DIRECTIONS FOR THIS TASK.
The reply should hold only the lines from the one with "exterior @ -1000" to the one with "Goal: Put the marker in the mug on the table", both ends kept, exactly as they appear below, without any pictures.

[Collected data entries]
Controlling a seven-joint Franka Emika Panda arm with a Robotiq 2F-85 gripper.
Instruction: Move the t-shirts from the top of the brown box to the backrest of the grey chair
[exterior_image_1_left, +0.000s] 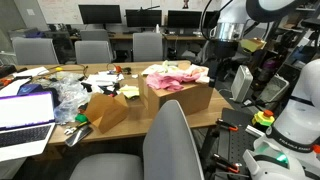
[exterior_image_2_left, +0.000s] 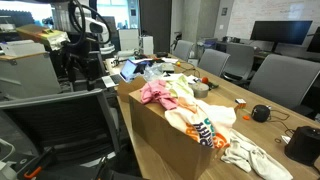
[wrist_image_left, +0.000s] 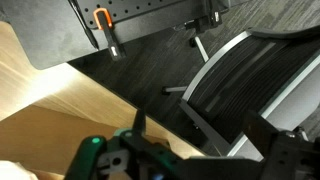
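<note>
T-shirts (exterior_image_1_left: 172, 76) are noted heaped on brown box (exterior_image_1_left: 188, 98), below and beside raised gripper (exterior_image_1_left: 224, 60); finger spacing cannot be told.

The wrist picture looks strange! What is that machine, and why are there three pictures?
It is a robot arm with a hand for grabbing. Two cameras stand in the room and watch from different places. The third rides on the wrist, so it looks down past the hand at a chair and the floor. On the table sits a brown box piled with t-shirts, plus a laptop. The hand looks open and holds nothing.
</note>
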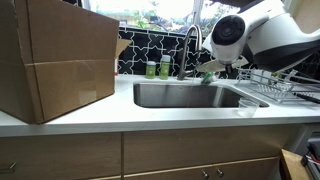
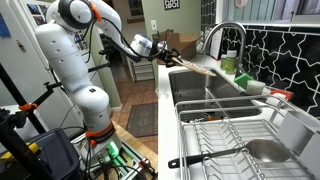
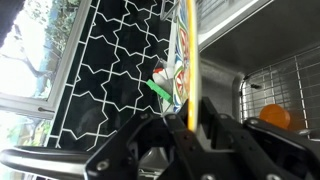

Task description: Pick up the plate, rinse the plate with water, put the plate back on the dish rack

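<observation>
Tiled wall [image 3: 110, 80], wrist view, hand [image 3: 192, 120] clamping plate [image 3: 190, 55]

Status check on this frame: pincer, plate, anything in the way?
Pincer shut on plate. Plate edge-on over sink, near faucet. Nothing seen in the way.

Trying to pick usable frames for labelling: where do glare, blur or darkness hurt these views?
In an exterior view the window is blown out and the near arm looks soft; in the wrist view the gripper is dark and unfocused, and the plate is just a blurred edge-on strip.
</observation>
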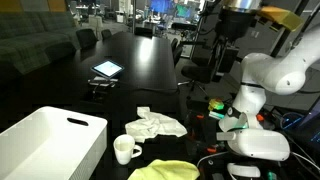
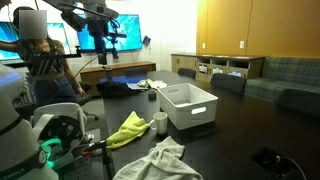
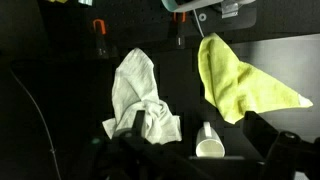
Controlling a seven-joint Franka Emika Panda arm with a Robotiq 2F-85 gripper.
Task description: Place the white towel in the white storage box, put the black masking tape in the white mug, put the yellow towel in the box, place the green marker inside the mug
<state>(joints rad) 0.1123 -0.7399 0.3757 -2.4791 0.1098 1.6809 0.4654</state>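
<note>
Right now your gripper (image 3: 192, 150) hangs above the black table (image 1: 150, 60), its dark fingers (image 3: 285, 145) spread apart with nothing pinched between them. Below it in the wrist view, the white towel (image 3: 140, 95) lies crumpled near the yellow towel (image 3: 240, 80), the two not touching, and the white mug (image 3: 208, 140) sits close to both. In both exterior views the white box (image 1: 55, 140) stands open-topped just beside the mug. Farther back on the table a tablet (image 1: 107, 69) glows, but its screen is too small to read.
</note>
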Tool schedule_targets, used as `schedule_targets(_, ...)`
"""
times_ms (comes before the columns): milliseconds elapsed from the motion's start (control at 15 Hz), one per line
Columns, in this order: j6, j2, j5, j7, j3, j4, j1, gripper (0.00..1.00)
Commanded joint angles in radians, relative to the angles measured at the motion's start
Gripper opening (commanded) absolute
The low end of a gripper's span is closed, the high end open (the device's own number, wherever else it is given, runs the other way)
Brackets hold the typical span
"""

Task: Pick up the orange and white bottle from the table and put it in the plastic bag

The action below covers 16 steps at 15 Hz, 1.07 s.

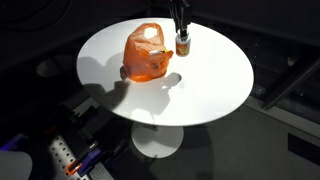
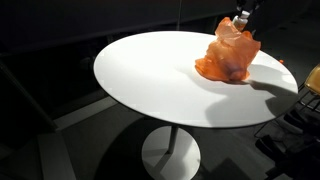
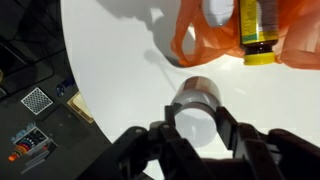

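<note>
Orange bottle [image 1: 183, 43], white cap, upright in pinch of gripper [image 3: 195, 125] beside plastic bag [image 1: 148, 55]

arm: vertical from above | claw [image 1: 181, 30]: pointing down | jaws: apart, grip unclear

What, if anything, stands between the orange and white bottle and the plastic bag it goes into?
Nothing visible does. The bottle stands upright beside the plastic bag, with only bare white table between them. The pincer is directly over the bottle, its fingers on either side of it in the wrist view.
</note>
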Motion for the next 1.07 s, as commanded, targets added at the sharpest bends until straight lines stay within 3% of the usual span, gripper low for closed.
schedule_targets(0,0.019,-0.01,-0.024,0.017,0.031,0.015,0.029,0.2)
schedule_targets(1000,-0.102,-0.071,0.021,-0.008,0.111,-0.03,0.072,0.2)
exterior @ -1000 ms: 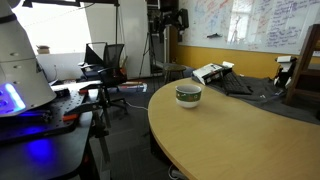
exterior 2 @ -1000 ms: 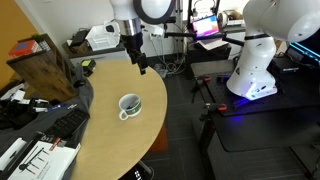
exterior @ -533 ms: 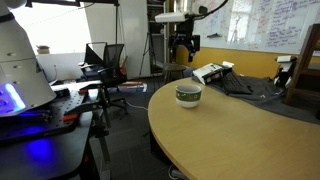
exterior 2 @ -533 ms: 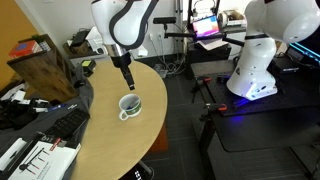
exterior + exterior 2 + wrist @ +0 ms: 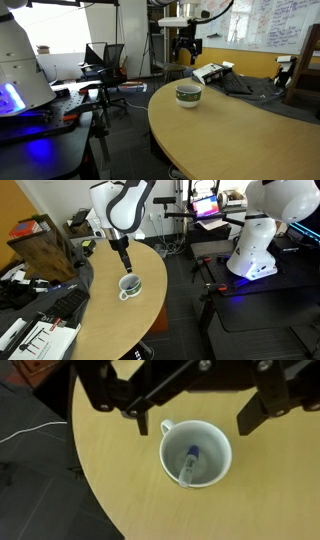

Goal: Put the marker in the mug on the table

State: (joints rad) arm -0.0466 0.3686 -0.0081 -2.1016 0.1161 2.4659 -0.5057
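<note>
marker (image 5: 189, 466) lies inside the mug (image 5: 213, 442), slanted against the white inner wall with its blue end toward the middle of the cup and its paler end down near the rim closest to the bottom of the wrist view. the mug stands upright on the tan counter (image 5: 118, 492), close to the curved edge, its handle pointing up and left in the wrist view. the end effector (image 5: 194, 422) hangs directly above the cup with its two dark fingers (image 5: 143, 422) spread wide to either side of the rim, pinching nothing and touching neither mug nor marker. in both exterior views the end effector (image 5: 125, 266) (image 5: 186, 52) sits above the mug (image 5: 129, 286) (image 5: 188, 95), clear of it, with the arm reaching down over the counter (image 5: 100, 322) (image 5: 235, 135).
</note>
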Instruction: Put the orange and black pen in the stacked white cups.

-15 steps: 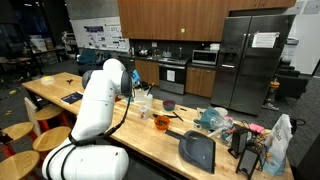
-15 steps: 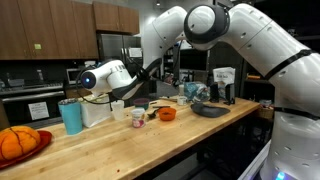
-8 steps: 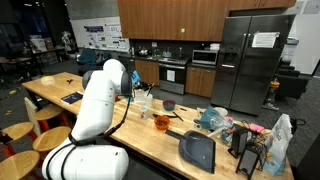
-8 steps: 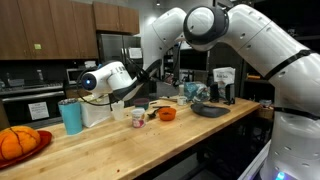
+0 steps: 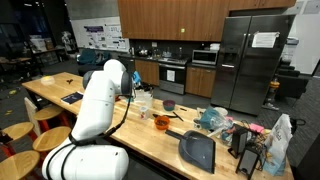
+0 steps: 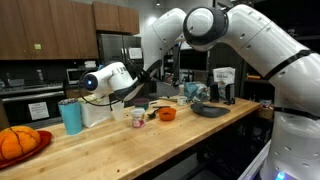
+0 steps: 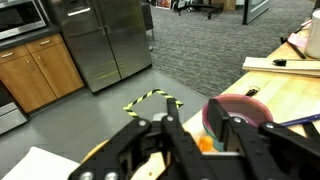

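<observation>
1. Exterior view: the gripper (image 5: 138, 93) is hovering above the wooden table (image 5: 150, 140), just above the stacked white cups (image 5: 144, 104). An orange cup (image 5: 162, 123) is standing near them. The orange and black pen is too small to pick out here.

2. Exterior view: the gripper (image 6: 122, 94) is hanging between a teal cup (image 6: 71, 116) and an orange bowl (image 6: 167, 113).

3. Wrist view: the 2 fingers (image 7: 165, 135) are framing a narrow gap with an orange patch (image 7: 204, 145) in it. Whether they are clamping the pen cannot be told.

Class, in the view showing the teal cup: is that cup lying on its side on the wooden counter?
No, the teal cup stands upright on the wooden counter, with its open end up.
</observation>
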### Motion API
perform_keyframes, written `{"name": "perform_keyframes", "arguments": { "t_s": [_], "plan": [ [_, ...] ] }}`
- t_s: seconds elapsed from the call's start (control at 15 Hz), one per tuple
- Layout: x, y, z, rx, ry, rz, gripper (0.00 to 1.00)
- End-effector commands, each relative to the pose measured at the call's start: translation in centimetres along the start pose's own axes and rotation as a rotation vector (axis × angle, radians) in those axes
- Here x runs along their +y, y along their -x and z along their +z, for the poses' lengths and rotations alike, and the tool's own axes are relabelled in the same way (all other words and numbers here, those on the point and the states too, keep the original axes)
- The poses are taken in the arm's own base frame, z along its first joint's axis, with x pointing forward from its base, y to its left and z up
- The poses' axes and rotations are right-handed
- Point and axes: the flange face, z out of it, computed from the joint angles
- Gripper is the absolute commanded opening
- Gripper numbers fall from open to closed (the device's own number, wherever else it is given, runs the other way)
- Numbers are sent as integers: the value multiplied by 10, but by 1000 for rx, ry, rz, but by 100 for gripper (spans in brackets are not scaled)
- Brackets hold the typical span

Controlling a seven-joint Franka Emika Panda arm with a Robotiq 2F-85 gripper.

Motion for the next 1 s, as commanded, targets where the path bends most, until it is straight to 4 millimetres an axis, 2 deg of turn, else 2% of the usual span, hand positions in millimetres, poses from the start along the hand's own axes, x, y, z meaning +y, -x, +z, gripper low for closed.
{"name": "perform_keyframes", "arguments": {
  "t_s": [0.0,0.27,0.47,0.6,0.73,0.93],
  "plan": [
    [-1,9,3,-23,-3,-16,68],
    [1,15,-3,-30,-2,-8,96],
    [8,36,-22,-42,11,18,100],
    [13,60,-44,-14,36,25,100],
    [18,96,-59,-79,67,25,100],
    [17,144,-64,-94,21,96,100]
  ]
}}
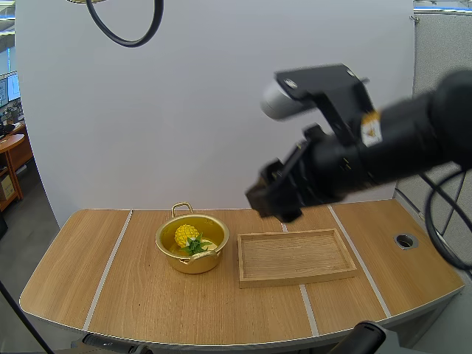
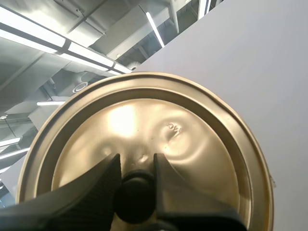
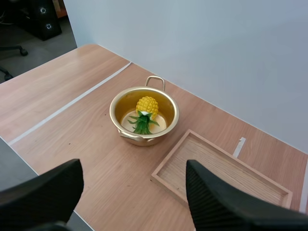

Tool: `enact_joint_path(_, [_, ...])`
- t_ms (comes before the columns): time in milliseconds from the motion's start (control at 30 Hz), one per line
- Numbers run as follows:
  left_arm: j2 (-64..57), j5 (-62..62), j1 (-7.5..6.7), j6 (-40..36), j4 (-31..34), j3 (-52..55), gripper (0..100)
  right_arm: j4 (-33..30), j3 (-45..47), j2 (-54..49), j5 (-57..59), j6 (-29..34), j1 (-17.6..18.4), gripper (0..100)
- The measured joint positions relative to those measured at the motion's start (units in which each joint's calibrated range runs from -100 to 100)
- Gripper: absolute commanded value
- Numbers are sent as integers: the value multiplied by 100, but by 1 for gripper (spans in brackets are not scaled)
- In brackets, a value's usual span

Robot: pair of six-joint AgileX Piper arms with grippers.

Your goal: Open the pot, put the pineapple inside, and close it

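A golden pot [image 1: 192,243] stands open on the table, left of the tray, with a yellow pineapple [image 1: 187,237] lying inside it, green leaves toward the front. From the right wrist, the pot [image 3: 144,117] and pineapple [image 3: 145,110] lie well below and ahead of my right gripper [image 3: 132,195], whose fingers stand wide apart with nothing between them. My right arm hangs high above the tray [image 1: 295,256] in the high view. My left gripper [image 2: 136,180] is shut on the black knob [image 2: 135,198] of the golden lid [image 2: 159,139], which is held up in the air.
A shallow wooden tray [image 3: 221,173] lies right of the pot, with nothing in it. White tape lines cross the wooden tabletop. A round cable hole [image 1: 405,240] sits near the table's right edge.
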Motion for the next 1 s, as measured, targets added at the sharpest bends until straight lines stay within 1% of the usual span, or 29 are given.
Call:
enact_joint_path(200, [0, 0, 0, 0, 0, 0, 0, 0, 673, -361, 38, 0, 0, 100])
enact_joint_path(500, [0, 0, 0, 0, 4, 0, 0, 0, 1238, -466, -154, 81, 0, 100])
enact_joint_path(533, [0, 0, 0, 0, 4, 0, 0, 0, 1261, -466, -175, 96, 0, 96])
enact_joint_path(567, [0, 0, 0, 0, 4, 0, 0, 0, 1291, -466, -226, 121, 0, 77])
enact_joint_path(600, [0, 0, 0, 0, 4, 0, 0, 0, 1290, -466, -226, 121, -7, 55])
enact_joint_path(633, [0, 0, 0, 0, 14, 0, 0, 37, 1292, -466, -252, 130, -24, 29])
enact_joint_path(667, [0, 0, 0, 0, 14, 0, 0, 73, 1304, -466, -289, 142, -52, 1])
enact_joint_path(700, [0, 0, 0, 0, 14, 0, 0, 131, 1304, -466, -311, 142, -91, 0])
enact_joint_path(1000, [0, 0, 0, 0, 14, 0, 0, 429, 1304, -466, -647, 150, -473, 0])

RESULT.
exterior @ -1000 ms: 
exterior 2 @ -1000 ms: 
exterior @ -533 ms: 
exterior 2 @ -533 ms: 
exterior + exterior 2 + wrist @ +0 ms: 

Goal: Put the marker in the mug on the table

Nothing else is left to add to this answer.